About this task ▸
Go through the records and tally the lines that include the word "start". The answer is that total alone.

Records for this task ▸
┄┄┄┄┄┄┄┄┄┄┄┄┄┄┄┄┄┄┄┄
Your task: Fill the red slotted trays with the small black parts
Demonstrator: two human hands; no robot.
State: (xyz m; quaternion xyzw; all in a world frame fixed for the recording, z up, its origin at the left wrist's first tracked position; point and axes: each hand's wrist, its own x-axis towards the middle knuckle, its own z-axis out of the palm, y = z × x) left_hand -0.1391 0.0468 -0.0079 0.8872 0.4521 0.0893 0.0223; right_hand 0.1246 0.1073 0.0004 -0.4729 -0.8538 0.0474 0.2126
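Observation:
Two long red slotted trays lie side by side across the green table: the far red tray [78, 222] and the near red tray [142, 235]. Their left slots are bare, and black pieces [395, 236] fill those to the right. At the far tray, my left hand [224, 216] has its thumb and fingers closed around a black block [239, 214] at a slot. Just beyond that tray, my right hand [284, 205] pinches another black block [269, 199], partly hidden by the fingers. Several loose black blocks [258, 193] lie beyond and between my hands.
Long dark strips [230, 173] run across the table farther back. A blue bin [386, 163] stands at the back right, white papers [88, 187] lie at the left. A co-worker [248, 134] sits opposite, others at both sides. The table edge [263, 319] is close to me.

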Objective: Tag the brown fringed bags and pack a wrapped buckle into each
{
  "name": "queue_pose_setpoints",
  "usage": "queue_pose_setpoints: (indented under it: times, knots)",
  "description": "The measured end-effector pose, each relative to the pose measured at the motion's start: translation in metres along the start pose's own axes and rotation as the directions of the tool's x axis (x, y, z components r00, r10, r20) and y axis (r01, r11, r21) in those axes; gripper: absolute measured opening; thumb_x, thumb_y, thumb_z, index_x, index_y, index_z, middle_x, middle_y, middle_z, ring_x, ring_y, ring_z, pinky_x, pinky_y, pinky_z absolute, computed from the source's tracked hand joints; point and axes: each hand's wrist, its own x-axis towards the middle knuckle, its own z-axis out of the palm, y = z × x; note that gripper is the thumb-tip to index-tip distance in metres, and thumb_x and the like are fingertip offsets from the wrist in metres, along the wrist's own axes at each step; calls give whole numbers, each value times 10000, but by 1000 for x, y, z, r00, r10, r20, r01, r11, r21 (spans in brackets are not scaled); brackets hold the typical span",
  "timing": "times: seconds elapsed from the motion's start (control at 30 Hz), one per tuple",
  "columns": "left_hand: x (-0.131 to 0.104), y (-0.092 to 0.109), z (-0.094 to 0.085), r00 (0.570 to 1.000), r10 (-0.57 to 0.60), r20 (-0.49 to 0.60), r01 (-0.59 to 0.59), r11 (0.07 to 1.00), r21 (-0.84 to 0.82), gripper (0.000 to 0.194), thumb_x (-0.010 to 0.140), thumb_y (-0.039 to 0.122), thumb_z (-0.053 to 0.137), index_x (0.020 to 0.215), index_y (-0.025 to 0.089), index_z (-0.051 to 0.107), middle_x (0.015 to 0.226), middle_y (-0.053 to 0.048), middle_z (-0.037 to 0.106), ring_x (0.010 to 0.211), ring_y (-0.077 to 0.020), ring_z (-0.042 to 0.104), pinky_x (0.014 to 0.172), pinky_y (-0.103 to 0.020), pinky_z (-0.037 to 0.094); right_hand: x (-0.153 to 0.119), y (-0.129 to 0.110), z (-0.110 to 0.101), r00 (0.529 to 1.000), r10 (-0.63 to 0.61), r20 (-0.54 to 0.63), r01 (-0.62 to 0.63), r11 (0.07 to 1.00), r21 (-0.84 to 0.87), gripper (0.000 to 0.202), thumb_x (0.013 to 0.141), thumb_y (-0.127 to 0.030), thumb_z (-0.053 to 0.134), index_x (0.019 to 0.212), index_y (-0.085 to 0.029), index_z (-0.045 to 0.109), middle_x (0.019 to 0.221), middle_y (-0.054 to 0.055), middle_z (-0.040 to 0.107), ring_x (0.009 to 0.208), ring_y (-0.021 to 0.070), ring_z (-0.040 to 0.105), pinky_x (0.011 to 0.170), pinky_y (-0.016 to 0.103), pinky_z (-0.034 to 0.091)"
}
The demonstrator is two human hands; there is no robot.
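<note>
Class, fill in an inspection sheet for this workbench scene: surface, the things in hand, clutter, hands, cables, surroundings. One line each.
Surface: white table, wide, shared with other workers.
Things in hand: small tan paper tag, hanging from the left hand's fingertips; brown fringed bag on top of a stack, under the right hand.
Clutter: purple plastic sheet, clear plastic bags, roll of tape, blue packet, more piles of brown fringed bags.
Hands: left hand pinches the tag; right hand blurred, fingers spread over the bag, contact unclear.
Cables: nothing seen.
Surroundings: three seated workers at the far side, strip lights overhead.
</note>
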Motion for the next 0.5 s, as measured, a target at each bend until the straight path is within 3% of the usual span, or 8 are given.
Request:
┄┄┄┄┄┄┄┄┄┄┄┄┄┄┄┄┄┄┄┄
Exercise solution ▸
2